Mas teve mais cuidado para não ser apanhado?
Não, vou jantar fora quando me apetece, vou ao cinema quando me apetece. Se calhar tive sorte. Talvez seja isso.
A Andreia é a mulher da sua vida?
(pausa) Hmmmm... A Andreia, e esta é a única frase que direi, faz-me sentir especial. Ponto. Fim de citação.
É romântico? Do género de fazer surpresas, mandar flores com um postalinho...
Alguém que trabalha as emoções tende a ter as emoções mais apuradas. O que quer dizer que acho que... os gestos... nunca pecam por escassos (risos). Mas sem exageros.

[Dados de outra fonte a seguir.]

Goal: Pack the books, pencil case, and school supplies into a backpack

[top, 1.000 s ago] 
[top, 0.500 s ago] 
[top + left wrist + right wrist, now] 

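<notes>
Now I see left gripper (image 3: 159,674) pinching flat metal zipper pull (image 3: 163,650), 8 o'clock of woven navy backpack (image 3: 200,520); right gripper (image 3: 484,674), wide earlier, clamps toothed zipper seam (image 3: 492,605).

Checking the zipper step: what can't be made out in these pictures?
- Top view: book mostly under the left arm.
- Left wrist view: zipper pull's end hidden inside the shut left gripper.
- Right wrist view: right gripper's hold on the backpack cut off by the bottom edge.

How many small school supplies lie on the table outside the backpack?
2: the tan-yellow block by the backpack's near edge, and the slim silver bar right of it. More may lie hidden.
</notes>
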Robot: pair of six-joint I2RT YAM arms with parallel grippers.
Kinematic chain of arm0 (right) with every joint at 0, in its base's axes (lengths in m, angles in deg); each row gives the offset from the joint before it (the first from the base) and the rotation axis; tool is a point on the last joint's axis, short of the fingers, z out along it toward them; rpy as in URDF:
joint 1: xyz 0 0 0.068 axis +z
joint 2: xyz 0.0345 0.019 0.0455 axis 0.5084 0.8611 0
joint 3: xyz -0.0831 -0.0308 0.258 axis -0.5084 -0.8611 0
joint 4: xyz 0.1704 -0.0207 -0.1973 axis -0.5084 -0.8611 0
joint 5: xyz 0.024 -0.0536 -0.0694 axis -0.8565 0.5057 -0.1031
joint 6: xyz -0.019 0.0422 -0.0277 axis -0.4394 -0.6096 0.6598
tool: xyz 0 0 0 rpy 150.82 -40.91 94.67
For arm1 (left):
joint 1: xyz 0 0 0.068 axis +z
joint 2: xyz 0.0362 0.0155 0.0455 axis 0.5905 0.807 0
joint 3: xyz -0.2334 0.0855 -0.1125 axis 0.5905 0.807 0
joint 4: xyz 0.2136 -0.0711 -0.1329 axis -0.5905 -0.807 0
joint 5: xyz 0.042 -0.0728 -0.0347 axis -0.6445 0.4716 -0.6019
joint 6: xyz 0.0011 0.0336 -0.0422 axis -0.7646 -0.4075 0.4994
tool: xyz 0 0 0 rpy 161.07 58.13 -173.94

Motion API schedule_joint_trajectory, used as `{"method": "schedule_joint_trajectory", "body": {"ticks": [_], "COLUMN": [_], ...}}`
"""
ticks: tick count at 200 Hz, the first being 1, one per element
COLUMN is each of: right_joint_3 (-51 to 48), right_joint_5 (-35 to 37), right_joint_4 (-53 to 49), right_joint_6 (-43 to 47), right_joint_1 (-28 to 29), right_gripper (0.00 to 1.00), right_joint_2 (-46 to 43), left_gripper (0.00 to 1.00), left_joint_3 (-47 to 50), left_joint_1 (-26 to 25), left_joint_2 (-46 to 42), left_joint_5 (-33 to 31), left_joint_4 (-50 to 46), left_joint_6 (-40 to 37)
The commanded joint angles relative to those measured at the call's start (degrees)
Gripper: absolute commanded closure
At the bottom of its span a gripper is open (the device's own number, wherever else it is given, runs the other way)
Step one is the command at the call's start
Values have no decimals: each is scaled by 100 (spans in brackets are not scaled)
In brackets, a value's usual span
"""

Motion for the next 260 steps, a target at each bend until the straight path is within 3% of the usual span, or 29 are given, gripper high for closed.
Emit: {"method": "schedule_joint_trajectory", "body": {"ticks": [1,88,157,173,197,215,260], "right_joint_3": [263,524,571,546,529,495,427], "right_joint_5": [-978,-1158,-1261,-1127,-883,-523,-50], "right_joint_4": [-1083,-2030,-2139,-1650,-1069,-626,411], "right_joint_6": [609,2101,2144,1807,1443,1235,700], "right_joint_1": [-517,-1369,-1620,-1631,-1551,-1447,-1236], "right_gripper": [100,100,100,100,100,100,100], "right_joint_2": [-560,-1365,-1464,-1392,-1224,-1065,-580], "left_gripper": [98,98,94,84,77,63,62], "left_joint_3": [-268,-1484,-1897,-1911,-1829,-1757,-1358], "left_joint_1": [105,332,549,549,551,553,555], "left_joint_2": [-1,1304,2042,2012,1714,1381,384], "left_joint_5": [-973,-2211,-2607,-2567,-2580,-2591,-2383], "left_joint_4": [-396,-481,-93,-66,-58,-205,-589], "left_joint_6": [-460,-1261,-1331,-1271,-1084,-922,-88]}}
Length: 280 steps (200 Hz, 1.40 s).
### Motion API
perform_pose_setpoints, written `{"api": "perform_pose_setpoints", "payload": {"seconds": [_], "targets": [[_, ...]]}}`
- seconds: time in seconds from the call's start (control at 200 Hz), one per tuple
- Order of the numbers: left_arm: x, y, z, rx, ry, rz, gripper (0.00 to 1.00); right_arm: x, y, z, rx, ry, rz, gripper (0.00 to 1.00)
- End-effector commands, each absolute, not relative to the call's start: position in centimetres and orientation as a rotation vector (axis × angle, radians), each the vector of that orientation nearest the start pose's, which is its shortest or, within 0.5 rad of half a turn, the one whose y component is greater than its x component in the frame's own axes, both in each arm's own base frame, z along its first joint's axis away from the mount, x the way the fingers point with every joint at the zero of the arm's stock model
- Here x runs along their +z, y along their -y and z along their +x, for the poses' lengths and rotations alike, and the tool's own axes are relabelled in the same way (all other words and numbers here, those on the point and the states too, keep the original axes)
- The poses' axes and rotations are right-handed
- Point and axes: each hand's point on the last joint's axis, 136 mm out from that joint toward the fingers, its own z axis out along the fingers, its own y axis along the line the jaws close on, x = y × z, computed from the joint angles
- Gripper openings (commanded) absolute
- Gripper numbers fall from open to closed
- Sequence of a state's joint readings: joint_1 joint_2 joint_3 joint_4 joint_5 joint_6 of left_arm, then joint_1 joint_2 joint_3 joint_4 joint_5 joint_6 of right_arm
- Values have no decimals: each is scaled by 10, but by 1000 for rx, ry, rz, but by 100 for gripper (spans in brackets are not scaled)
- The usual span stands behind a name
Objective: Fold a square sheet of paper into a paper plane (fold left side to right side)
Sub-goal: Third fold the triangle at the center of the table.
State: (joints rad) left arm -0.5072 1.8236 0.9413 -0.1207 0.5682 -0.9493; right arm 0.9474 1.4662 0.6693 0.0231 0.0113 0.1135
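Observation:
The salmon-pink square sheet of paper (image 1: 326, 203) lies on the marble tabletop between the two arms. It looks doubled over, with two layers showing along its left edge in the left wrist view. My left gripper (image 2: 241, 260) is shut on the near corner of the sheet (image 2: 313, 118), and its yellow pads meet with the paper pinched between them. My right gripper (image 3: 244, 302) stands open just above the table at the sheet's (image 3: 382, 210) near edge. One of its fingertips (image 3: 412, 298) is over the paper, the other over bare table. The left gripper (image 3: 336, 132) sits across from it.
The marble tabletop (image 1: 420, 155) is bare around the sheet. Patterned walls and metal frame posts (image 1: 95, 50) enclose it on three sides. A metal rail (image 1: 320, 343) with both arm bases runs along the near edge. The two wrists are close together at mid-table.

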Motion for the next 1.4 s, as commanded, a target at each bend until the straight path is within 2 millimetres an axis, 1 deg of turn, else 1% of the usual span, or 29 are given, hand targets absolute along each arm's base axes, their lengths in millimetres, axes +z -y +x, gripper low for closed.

Se fosse crítico de TV, o que diria sobre o Alta Definição?
Isento?
Isento.
Diria que é um programa eficaz. Diria uma coisa que nunca foi dita. Que pela primeira vez na história da TV moderna um programa que dá às 14.00 de forma regular rivaliza com programas que dão à noite. E isso nunca foi escrito e acho que é injusto. Estou a falar em número de espectadores, o que é incrível para um programa que não custa um por cento do que custa qualquer outro que rivaliza com ele em termos de top 5. Qualquer um.
Que crítica faria ao Daniel Oliveira? Há quem diga que ele é um tipo vaidoso...
Mais do que vaidoso, dizem que é arrogante. O que não me incomoda nada. Também atribuíam o meu sucesso às amizades que eu possa ter.
Nomeadamente com o Nuno Santos.
Sim, com quem eu aprendi muito sobre televisão. Mas isso é quase como se os telespectadores, nos últimos dez anos, estivessem em casa a pensar: "Vou ver isto porque ele é amigo de não sei quem" e não porque gostassem realmente do programa.
Que pergunta é que o Daniel Oliveira faria ao Daniel Oliveira no Alta Definição?
(pausa) Que pergunta é que faria? (pausa) Não sei, não preparei a entrevista (risos).
Não sabe nada sobre o Daniel Oliveira para lhe fazer uma pergunta?
Ainda não fiz pesquisa (risos). Talvez uma coisa que costumo perguntar no programa: "Alguém te conhece como só tu te conheces?"
E a resposta seria...
A resposta seria não.
O que é que dizem os seus olhos?
Dizem que o melhor ainda está para vir.